Onychomycosis is a fungal infection of the nail unit. When dermatophytes cause onychomycosis, this condition is called tinea unguium. The term onychomycosis encompasses the dermatophytes, yeasts, and saprophytic mold infections. An abnormal nail not caused by a fungal infection is a dystrophic nail. Onychomycosis can infect both fingernails and toenails, but onychomycosis of the toenail is much more prevalent. Discussed in detail in this activity are all evolving facets of the topic, including disease burden, clinical types, staging, diagnosis, and management of toenail onychomycosis. While non-life-threatening, onychomycosis can lead to severe complications such as cellulitis, sepsis, osteomyelitis, tissue damage, and nail loss.

Learners will gain valuable insights into conventional antifungal oral and topical therapies and alternative approaches like periodic debridement, a viable option for managing severe onychomycosis in patients averse to systemic therapy or those unable to administer topical antifungals. This activity not only dissects the presentation and pathophysiology of onychomycosis but also underscores the pivotal role of an interprofessional team in its effective management, providing a holistic perspective for healthcare practitioners.


  • Identify various causative agents contributing to onychomycosis, distinguishing between dermatophytes, yeasts, and saprophytic molds.
  • Assess the various clinical presentations of onychomycosis.
  • Implement alternative strategies such as combination therapy, topical agents, periodic debridement, and chemical nail avulsion to treat onychomycosis.
  • Coordinate care with the interprofessional team to optimize patient outcomes, emphasizing the holistic approach to managing onychomycosis and preventing complications.
Access free multiple choice questions on this topic.


Onychomycosis is a fungal infection of the nail unit. When dermatophytes cause onychomycosis, this condition is called tinea unguium.[1] The term onychomycosis encompasses the dermatophytes, yeasts, and saprophytic mold infections. An abnormal nail not caused by a fungal infection is a dystrophic nail. Onychomycosis can infect both fingernails and toenails, but onychomycosis of the toenail is much more prevalent. Discussed in detail in the following sections are all evolving facets of the topic, including disease burden, clinical types, staging, diagnosis, and management of toenail onychomycosis.[2][3][4]
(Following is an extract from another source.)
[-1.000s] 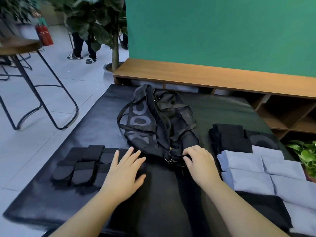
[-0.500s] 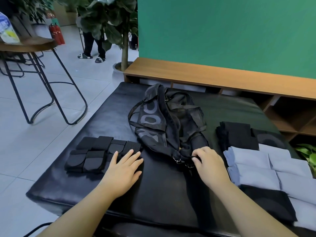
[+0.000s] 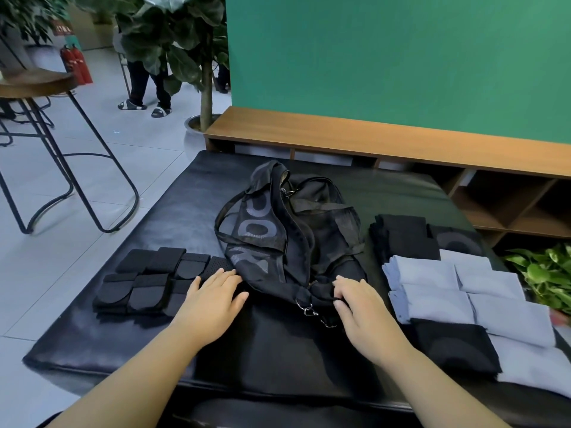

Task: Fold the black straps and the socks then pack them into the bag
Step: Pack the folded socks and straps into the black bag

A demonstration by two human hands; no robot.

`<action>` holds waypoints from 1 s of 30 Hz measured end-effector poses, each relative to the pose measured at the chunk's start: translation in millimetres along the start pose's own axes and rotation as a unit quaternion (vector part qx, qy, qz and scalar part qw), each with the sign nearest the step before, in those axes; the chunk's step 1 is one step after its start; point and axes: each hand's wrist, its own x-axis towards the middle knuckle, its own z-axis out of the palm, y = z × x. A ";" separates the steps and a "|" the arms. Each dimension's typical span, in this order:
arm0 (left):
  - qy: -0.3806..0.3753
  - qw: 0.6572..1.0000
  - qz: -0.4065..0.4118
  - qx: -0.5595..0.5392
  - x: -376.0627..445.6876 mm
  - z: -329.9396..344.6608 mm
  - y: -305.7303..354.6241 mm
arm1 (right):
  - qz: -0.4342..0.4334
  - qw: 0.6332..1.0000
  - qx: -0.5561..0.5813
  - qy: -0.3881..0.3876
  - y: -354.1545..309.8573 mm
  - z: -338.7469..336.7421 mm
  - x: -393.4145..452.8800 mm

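So the black bag [image 3: 290,239] sits slumped in the middle of the black padded surface [image 3: 185,211]. Folded black straps [image 3: 154,281] are lined up to its left, and folded socks [image 3: 457,288], pale blue and black, are stacked to its right. Behind it all there's a wooden shelf [image 3: 401,143] against a green wall, a potted tree [image 3: 185,41] far left, a stool [image 3: 40,88] on the tiled floor, and someone's legs in sandals back there. The left hand [image 3: 213,301] lies flat with relaxed fingers, touching the bag's near-left edge right beside the straps. The right hand [image 3: 364,310] pinches the bag's near end by the metal clips [image 3: 312,310]. Compared with a second ago, the left hand has slid up from the bare surface to the bag; the right keeps its grip.
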 end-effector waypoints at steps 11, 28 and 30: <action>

The most frequent cause of onychomycosis is Trichophyton rubrum, but other dermatophytes, including Trichophyton mentagrophytes and Epidermophyton floccosum, can also cause it. The dermatophytes are identified in 90% of the toenail and 50% of fingernail onychomycosis.[5] Candida albicans cases account for 2% of onychomycosis, especially in fingernails. Nondermatophytic mold onychomycosis is cultured primarily from toenails. Examples of these saprophytic molds include Fusarium, Aspergillus, Acremonium, Scytalidium, and Scopulariopsis brevicaulis,[6] accounting for about 8% of nail infections.[7]


Onychomycosis is a common infection that is increasing in incidence. Initially, in the United States, Trichophyton rubrum was thought to be a culture contaminant. However, since the advent of international travel to Asia, T. rubrum has become the dominant causative organism in the United States.[8] At least half of abnormal toenails are mycotic. Prevalence estimates range from 1% to 8%, and the incidence is increasing. Patients are genetically susceptible to dermatophyte infections in an autosomal dominant pattern. Risk factors include aging, diabetes, tinea pedis, psoriasis, immunodeficiency, and living with family members with onychomycosis.[9][10]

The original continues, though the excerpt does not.